Paper No. 63
Presentation Time: 9:00 AM-6:00 PM


MILLER, Matthew David1, FREDRICK, Kyle C.2 and LOHR, Lisa2, (1)Earth Sciences, California University of Pennsylvania, 250 University Avenue, California, PA 15419, (2)Earth Sciences, California University of Pennsylvania, 250 University Avenue, Campus Box 55, California, PA 15419,

It is well-known that legacy coal mining has had significant impacts on the environment, particularly in the Appalachian coal regions. Legacy underground mining is pervasive, especially in the western part of Pennsylvania. Moraine State Park is an example of an area with demonstrated impacts to water quality from mine effluent. Lake Arthur, the centerpiece of the park, is a reservoir of Muddy Creek, a low-order tributary of the Ohio River. Established in 1970, the lake is a destination for recreational fishermen, boaters, and wildlife observers. In order to create the lake and protect local surface streams, many of the underground mines were sealed. However, over time several have failed and it is not uncommon to find the characteristic orange effluent in tributary streams and seeps. In 1996, a passive wetland treatment system was established and singled out as an educational example of impacts of coal mining in the area and the potential remediation efforts.
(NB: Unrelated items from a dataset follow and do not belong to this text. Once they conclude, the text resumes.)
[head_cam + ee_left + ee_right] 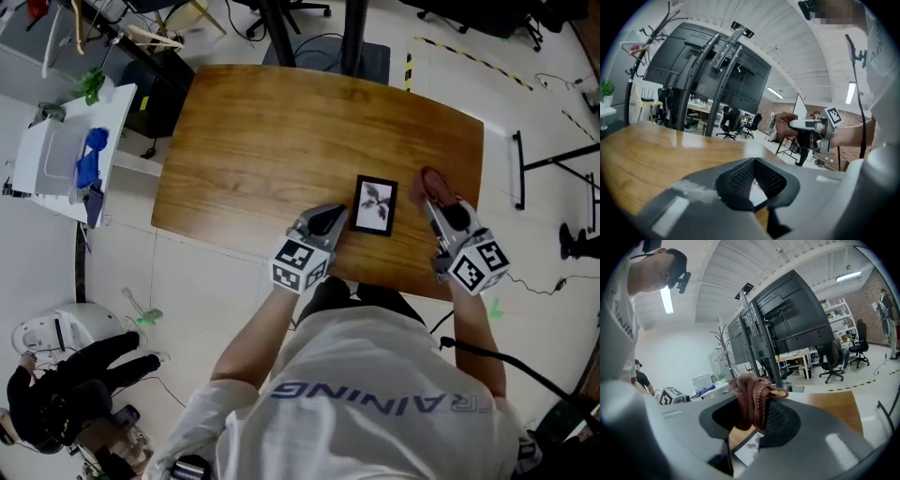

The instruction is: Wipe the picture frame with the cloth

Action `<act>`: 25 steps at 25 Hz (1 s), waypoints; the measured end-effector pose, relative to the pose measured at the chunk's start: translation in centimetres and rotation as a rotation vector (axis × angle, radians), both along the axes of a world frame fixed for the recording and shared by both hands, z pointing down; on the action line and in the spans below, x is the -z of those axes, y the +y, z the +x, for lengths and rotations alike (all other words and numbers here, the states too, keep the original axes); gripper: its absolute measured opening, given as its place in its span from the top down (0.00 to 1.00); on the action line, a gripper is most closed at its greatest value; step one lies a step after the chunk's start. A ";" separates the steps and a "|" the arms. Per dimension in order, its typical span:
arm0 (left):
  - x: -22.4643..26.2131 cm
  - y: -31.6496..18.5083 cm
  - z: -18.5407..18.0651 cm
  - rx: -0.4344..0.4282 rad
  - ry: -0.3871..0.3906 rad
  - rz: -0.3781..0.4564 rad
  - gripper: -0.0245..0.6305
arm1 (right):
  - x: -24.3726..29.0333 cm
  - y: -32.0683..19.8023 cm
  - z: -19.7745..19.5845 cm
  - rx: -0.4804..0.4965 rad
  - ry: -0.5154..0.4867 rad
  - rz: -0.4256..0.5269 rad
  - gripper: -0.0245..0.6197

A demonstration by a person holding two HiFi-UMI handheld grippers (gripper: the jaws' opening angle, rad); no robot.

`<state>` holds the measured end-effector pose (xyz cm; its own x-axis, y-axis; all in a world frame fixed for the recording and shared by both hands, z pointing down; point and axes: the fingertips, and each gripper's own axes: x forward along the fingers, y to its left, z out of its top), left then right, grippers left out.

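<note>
Head view: black-rimmed rectangular picture frame with a plant print (374,205) lies flat on the wooden counter (253,141), close to its near edge and toward the right corner; left gripper (330,219) sits at the frame's left edge, right gripper (437,208) just beside its right edge; reddish-brown bunched cloth (432,182) sticks out of the right fingers, off the print.

Left gripper view: fingers (740,178) meet at the tips with nothing clamped; the frame's white face (757,191) shows in the gap beneath them; judged to be steadying the frame.

Right gripper view: fingers (782,420) are closed firmly on the cloth (752,399), which bulges above them; the frame (749,449) shows below.

Progress: cloth in hand, frame positioned; no cloth-to-frame contact visible; whether any of the face is wiped yet cannot be told; the wipe itself looks to be ahead.
</note>
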<state>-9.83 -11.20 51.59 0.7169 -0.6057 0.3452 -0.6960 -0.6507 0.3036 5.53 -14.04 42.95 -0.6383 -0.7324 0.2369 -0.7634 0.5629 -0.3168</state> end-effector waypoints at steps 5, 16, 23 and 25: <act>-7.5 1.7 2.7 -0.088 -0.101 -0.161 0.95 | -3.9 -1.5 -1.9 0.061 0.007 -0.074 0.78; -14.5 3.5 4.1 -0.129 -0.221 -0.286 0.95 | -12.5 -3.2 -6.5 0.152 -0.043 -0.323 0.78; -14.4 3.0 4.7 -0.132 -0.210 -0.291 0.95 | -17.3 -3.4 -9.0 0.155 -0.047 -0.523 0.78; -14.3 2.9 4.7 -0.123 -0.202 -0.299 0.95 | -18.4 -3.3 -9.5 0.162 -0.028 -0.580 0.78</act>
<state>-5.15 -8.26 65.89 0.6769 -0.3705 0.6360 -0.6838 -0.6362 0.3573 -3.99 -17.36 61.32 -0.7430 -0.3816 0.5499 -0.6691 0.4007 -0.6259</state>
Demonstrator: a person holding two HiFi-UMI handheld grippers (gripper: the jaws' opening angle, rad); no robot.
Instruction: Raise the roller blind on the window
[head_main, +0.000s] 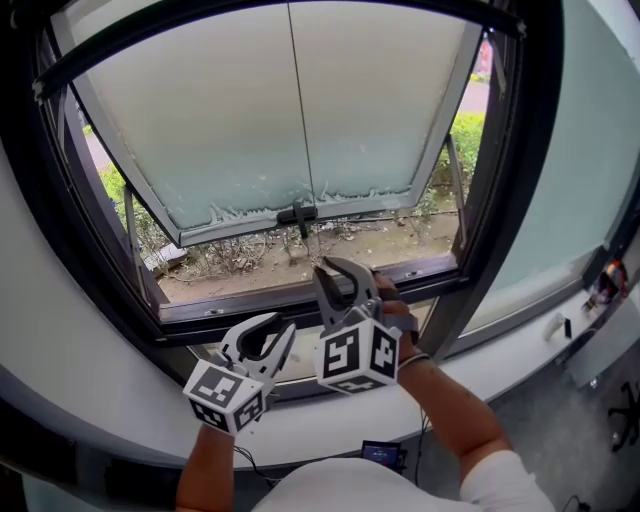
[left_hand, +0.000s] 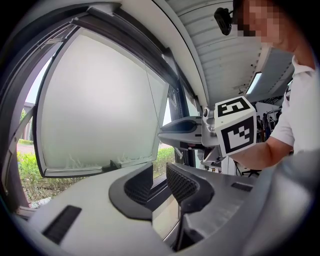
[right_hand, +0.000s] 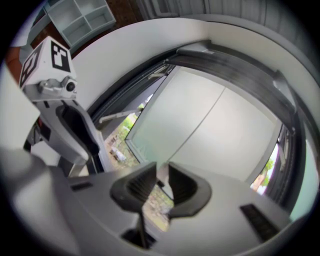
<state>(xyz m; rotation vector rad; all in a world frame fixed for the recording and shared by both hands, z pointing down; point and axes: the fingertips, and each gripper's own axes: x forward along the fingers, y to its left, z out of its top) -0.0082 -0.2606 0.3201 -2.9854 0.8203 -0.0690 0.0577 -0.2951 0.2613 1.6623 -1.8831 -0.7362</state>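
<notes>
Two tools, head view: left gripper (head_main: 270, 335) and right gripper (head_main: 335, 280) under the frosted pane (head_main: 200, 120), roller blind itself unseen, thin cord (head_main: 291, 100) down mid-pane; left gripper view, jaws apart, empty; right gripper view, jaws narrowly apart round what we take for that cord, which we fear slips out if closed off-centre.

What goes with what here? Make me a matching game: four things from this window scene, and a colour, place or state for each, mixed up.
Things:
1. left tongs
2. window pane
3. handle
4. bushes

Descriptions:
A. green, outdoors
B. apart, nothing between them
C. frosted, swung outward
D. black, on the pane's lower edge

Pairs: 1-B, 2-C, 3-D, 4-A.
</notes>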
The three-pond system was estimated to have a life span of twelve years. Over the past several years, the ponds have been monitored by students at California University of PA for educational and research purposes. It has become apparent during that time that the ponds have begun to fail and are no longer buffering Lake Arthur from mine effluent. Iron hydroxide precipitates have accumulated in the beds of the first two ponds, reducing their volume and residence times. Low pH water continues through the system to the third pond where it is not adequately treated before emptying into the lake. In addition to the obvious surface water discharges, it is hypothesized that groundwater contributions through the beds of the ponds is also negatively impacting the lake. Topography alone would indicate that water from the ponds is emerging as a distributed discharge to the shores of the lake. Four piezometers have been placed in series to ascertain the impact of groundwater flow. Piezometric head data suggest a groundwater contribution from Pond 1 and possibly Pond 2, toward the lake. Additionally, temperature data suggest good communication between the groundwater system and the lake. With continued degradation of the ponds, it is likely that the impacts to Lake Arthur will increase over time and will negatively affect water quality.